CSF serves the education savings industry as a central repository of information and an expert resource for its members and for representatives of state and federal government, institutions of higher education and other related organizations and associations.
A primary focus of CSF is building public awareness of and providing public policy support for 529 plans - an increasingly vital college-savings vehicle. CSF’s members include investment managers, broker-dealers, governmental bodies, law firms, accounting and consulting firms, and non-profit agencies that participate in the sponsorship or administration of 529 college savings plans.

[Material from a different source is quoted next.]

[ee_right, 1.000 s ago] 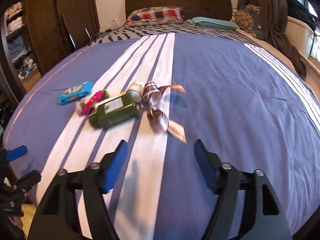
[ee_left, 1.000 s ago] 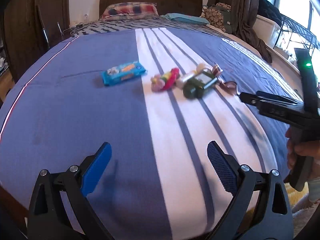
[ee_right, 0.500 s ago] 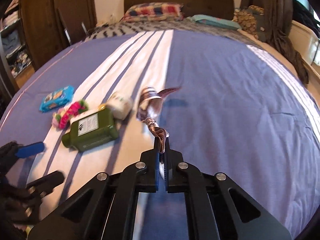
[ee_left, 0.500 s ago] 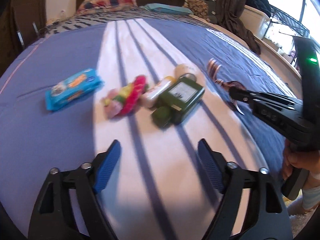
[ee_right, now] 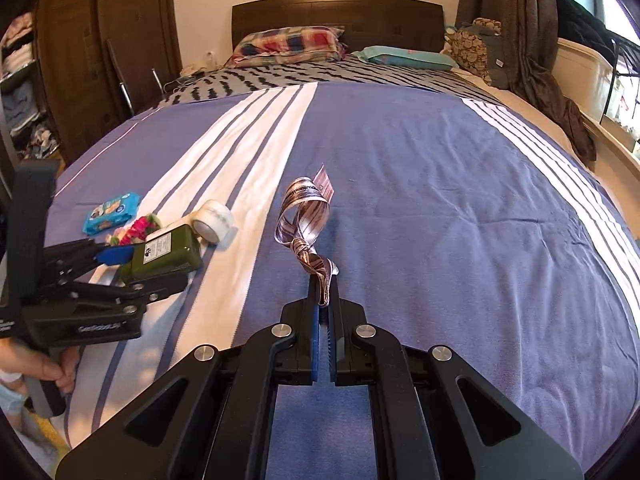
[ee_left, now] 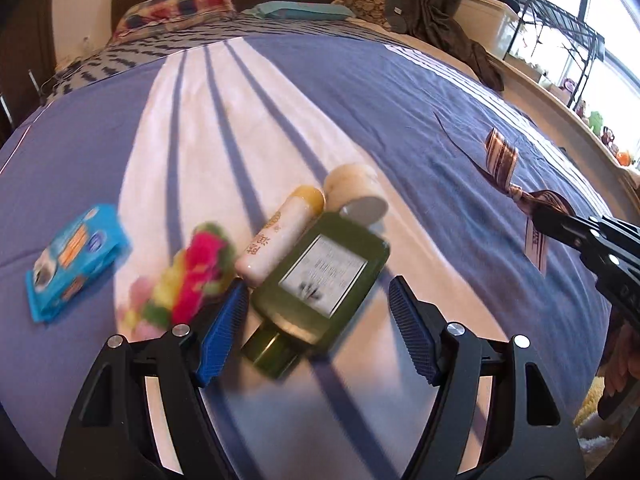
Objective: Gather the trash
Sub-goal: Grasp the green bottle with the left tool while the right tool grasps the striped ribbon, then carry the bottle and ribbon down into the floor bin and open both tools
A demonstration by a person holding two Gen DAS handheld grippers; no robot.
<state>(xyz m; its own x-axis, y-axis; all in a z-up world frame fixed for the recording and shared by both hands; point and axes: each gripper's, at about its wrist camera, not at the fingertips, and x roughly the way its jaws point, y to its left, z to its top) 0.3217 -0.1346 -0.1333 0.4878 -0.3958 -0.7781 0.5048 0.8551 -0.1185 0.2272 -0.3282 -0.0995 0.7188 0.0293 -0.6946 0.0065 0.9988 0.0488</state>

CSF supports the broad availability of, and participation in, 529 Plans, and encourages states to consider treating participation in all 529 Plans equally when considering legislation establishing any type of state benefits to 529 Plan participants. A competitive environment in which 529 Plan selection is based on the merits of each 529 Plan, the investor’s prior investment experience, college savings time horizon, and risk tolerance and not on state tax or other benefits, will result in more successful savers and ultimately make college more affordable and accessible to more families.
LEADERS OF THE COLLEGE SAVINGS FOUNDATION
Chairman: Roger Michaud, Franklin Templeton
Vice Chairman: Bill Raynor, OppenheimerFunds
Secretary: Richard Polimeni, Bank of America/Merrill Lynch
Treasurer: Mary Morris, Virginia College Savings Plan
Chairman Emeritus: Peter Mazareas, Strategic Advancement Group
What is a 529 College Savings Plan?
While a post-secondary education is critical to helping many people reach their full personal and professional potential, the rising cost of post-secondary education is a significant financial burden for many American families.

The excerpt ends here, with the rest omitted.